*Description of the task*. Print every entry exactly as it appears, but skip the pictures.

>>>>

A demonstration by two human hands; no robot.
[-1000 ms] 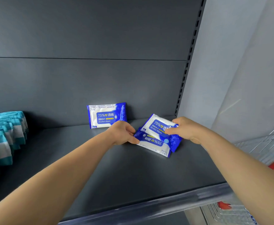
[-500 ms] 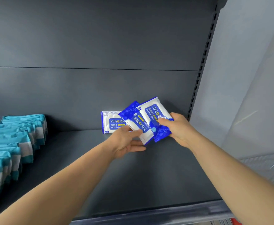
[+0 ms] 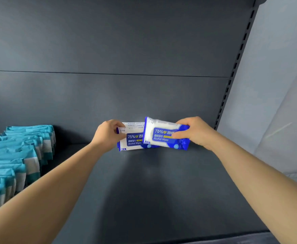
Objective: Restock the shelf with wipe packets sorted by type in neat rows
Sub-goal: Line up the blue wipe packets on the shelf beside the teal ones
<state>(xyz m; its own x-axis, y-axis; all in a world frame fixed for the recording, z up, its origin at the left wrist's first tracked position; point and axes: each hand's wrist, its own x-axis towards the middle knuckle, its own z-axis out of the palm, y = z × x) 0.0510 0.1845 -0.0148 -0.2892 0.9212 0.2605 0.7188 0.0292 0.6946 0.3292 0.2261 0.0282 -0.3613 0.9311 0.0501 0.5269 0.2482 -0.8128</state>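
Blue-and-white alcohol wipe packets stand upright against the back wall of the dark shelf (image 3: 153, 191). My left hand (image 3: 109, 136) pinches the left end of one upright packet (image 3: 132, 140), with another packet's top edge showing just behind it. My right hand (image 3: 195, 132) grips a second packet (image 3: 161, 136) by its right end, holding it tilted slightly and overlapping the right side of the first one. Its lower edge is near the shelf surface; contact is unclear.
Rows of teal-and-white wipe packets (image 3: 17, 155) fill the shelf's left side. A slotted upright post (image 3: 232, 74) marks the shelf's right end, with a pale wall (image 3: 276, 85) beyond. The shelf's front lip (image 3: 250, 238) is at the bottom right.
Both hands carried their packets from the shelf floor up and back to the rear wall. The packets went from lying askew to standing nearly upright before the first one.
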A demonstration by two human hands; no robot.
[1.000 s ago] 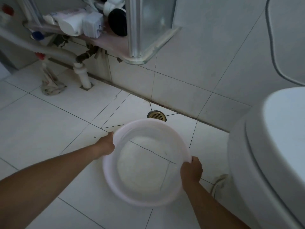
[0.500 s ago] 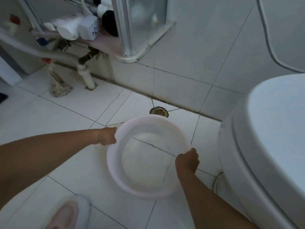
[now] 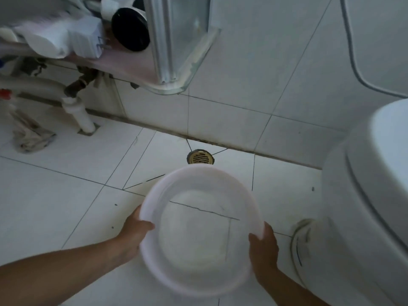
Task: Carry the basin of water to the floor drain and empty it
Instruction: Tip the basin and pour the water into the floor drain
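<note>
Left to right:

- 1 rag [image 3: 31, 138] crumpled on the floor [image 3: 55, 195], far left by the wall base.
- 2 pipes: 1 grey horizontal pipe [image 3: 33, 86] along the wall, 1 white downpipe [image 3: 80, 114] going into the floor just right of the rag.
- 1 shelf [image 3: 128, 67] above the pipes, with blurred white containers on it, count unreadable, plus 1 black round item [image 3: 130, 29]. A metal frame post [image 3: 159, 40] stands at its right end.
- Left hand [image 3: 136, 230]: grasping the basin [image 3: 198, 173] at its left rim, thumb over the rim on the inside, the rest of the hand outside the wall.
- 1 basin, white, translucent, round, held between both hands above the floor, bottom centre of view. Floor grout lines show through its bottom. I cannot make out a water level. The rim is blurred.
- 1 floor drain [image 3: 200, 157], brass slotted cover, set in the floor at the wall base. It sits just beyond the basin's far rim, apart from it and uncovered.
- Right hand [image 3: 263, 246]: grasping the basin's right rim from outside, fingers curled at the edge.
- 1 cable [image 3: 353, 62] looping down the tiled wall [image 3: 254, 62], upper right.
- 1 toilet [image 3: 364, 195], white, lid down, at the right edge, near the right hand but not touching the basin.

Total: 2 hands, both on 1 basin, one at each side. Both forearms are bare.
</note>
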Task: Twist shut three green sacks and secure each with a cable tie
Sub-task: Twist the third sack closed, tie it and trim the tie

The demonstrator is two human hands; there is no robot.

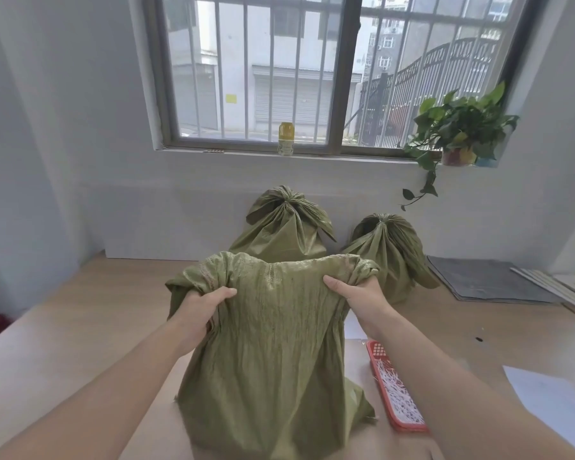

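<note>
1. Both forearms frame the third sack [266, 343], which stands upright on the table [80, 313], mouth uppermost
2. Left hand [201, 308] and right hand [359, 295] each clench a bunched corner of that mouth, level and equally near
3. Just right of this sack lies the red basket [379, 356] of white ties; beyond it, two tied sacks [284, 227]
4. Judgement: gather both corners inward, then twist

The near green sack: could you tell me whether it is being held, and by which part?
Yes: the left hand and right hand each grip the near green sack by its open top.
</note>
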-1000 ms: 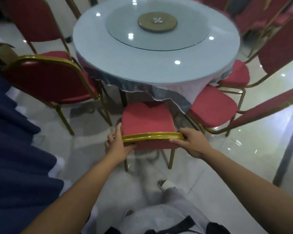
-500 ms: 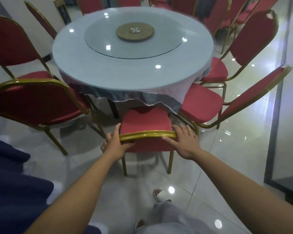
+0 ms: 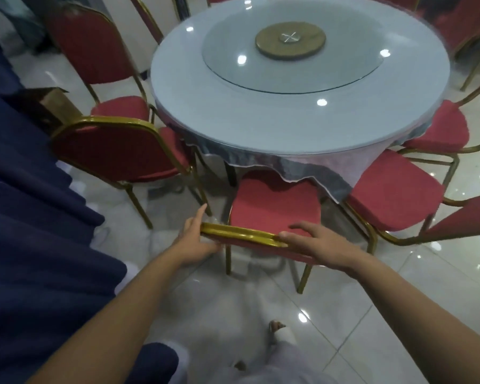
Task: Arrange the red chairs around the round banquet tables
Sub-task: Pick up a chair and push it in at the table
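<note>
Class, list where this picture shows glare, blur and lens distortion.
Head view: lights reflect as white spots on the glass turntable and glossy floor; head view, upper left, the red chair is blurred; head view, bottom, the wide lens seems to stretch the forearms.

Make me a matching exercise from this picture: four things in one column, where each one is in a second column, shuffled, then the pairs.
Things:
1. brown disc
2. middle chair
3. dark blue cloth
4. right hand

Places:
A. along the left edge of the view
B. touching the gold back rail
C. at the centre of the round table
D. seat partly under the hem of the tablecloth

Pairs: 1-C, 2-D, 3-A, 4-B
</note>
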A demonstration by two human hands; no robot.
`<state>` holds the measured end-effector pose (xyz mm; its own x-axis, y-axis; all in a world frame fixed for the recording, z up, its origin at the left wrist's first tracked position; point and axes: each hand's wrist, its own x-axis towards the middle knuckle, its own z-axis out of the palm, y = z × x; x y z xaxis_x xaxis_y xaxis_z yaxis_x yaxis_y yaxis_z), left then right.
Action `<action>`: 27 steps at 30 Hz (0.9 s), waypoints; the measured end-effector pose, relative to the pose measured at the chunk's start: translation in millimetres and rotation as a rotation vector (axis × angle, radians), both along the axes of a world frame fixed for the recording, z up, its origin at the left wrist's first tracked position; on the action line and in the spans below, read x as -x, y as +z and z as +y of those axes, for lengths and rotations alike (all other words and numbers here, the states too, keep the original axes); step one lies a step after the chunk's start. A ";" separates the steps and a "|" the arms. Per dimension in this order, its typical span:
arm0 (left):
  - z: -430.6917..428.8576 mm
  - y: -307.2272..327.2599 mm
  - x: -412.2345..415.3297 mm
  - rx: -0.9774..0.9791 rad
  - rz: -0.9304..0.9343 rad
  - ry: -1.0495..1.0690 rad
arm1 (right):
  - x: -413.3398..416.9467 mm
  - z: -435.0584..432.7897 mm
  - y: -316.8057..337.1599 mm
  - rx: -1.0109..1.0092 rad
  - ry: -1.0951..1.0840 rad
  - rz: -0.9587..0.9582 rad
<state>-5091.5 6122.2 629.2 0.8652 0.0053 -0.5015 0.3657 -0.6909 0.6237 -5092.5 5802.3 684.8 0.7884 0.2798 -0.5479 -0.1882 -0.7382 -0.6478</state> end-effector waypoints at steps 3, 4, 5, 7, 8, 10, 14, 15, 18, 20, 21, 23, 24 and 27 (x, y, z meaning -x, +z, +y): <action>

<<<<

*Expected answer*.
A demonstration by two human hands; no robot.
[-1000 ms] 
[-500 ms] 
[+0 ms] 
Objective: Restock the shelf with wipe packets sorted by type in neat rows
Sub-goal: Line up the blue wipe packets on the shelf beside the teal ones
<state>(xyz m; its own x-axis, y-axis; all in a world frame fixed for the recording, z up, its origin at the left wrist's first tracked position; point and axes: each hand's wrist, its own x-axis towards the middle knuckle, its own z-axis out of the palm, y = z × x) 0.0510 0.1845 -0.0148 -0.2892 0.9212 0.2605 0.7188 0.0292 0.6946 0.3292 0.2261 0.0282 -0.3613 0.9311 0.0501 0.5269 0.2482 -0.8128</state>
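Blue-and-white alcohol wipe packets stand upright against the back wall of the dark shelf (image 3: 153, 191). My left hand (image 3: 109, 136) pinches the left end of one upright packet (image 3: 132, 140), with another packet's top edge showing just behind it. My right hand (image 3: 195, 132) grips a second packet (image 3: 161, 136) by its right end, holding it tilted slightly and overlapping the right side of the first one. Its lower edge is near the shelf surface; contact is unclear.
Rows of teal-and-white wipe packets (image 3: 17, 155) fill the shelf's left side. A slotted upright post (image 3: 232, 74) marks the shelf's right end, with a pale wall (image 3: 276, 85) beyond. The shelf's front lip (image 3: 250, 238) is at the bottom right.
Both hands carried their packets from the shelf floor up and back to the rear wall. The packets went from lying askew to standing nearly upright before the first one.
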A demonstration by two human hands; no robot.
[1.000 s ago] 
[0.500 s ago] 
[now] 
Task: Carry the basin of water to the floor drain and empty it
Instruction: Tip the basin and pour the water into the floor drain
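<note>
Left to right:

- 1 rag [image 3: 31, 138] crumpled on the floor [image 3: 55, 195], far left by the wall base.
- 2 pipes: 1 grey horizontal pipe [image 3: 33, 86] along the wall, 1 white downpipe [image 3: 80, 114] going into the floor just right of the rag.
- 1 shelf [image 3: 128, 67] above the pipes, with blurred white containers on it, count unreadable, plus 1 black round item [image 3: 130, 29]. A metal frame post [image 3: 159, 40] stands at its right end.
- Left hand [image 3: 136, 230]: grasping the basin [image 3: 198, 173] at its left rim, thumb over the rim on the inside, the rest of the hand outside the wall.
- 1 basin, white, translucent, round, held between both hands above the floor, bottom centre of view. Floor grout lines show through its bottom. I cannot make out a water level. The rim is blurred.
- 1 floor drain [image 3: 200, 157], brass slotted cover, set in the floor at the wall base. It sits just beyond the basin's far rim, apart from it and uncovered.
- Right hand [image 3: 263, 246]: grasping the basin's right rim from outside, fingers curled at the edge.
- 1 cable [image 3: 353, 62] looping down the tiled wall [image 3: 254, 62], upper right.
- 1 toilet [image 3: 364, 195], white, lid down, at the right edge, near the right hand but not touching the basin.

Total: 2 hands, both on 1 basin, one at each side. Both forearms are bare.
</note>
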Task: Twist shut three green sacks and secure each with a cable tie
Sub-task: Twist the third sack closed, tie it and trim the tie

The demonstrator is two human hands; there is no robot.


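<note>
1. Both forearms frame the third sack [266, 343], which stands upright on the table [80, 313], mouth uppermost
2. Left hand [201, 308] and right hand [359, 295] each clench a bunched corner of that mouth, level and equally near
3. Just right of this sack lies the red basket [379, 356] of white ties; beyond it, two tied sacks [284, 227]
4. Judgement: gather both corners inward, then twist

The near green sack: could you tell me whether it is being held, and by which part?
Yes: the left hand and right hand each grip the near green sack by its open top.
</note>
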-1000 ms: 
-500 ms: 
+0 ms: 
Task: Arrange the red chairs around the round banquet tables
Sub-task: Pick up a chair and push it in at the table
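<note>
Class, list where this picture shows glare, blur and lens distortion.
Head view: lights reflect as white spots on the glass turntable and glossy floor; head view, upper left, the red chair is blurred; head view, bottom, the wide lens seems to stretch the forearms.

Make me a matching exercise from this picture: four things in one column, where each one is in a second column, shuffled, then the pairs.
Things:
1. brown disc
2. middle chair
3. dark blue cloth
4. right hand

Places:
A. along the left edge of the view
B. touching the gold back rail
C. at the centre of the round table
D. seat partly under the hem of the tablecloth

Pairs: 1-C, 2-D, 3-A, 4-B
</note>
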A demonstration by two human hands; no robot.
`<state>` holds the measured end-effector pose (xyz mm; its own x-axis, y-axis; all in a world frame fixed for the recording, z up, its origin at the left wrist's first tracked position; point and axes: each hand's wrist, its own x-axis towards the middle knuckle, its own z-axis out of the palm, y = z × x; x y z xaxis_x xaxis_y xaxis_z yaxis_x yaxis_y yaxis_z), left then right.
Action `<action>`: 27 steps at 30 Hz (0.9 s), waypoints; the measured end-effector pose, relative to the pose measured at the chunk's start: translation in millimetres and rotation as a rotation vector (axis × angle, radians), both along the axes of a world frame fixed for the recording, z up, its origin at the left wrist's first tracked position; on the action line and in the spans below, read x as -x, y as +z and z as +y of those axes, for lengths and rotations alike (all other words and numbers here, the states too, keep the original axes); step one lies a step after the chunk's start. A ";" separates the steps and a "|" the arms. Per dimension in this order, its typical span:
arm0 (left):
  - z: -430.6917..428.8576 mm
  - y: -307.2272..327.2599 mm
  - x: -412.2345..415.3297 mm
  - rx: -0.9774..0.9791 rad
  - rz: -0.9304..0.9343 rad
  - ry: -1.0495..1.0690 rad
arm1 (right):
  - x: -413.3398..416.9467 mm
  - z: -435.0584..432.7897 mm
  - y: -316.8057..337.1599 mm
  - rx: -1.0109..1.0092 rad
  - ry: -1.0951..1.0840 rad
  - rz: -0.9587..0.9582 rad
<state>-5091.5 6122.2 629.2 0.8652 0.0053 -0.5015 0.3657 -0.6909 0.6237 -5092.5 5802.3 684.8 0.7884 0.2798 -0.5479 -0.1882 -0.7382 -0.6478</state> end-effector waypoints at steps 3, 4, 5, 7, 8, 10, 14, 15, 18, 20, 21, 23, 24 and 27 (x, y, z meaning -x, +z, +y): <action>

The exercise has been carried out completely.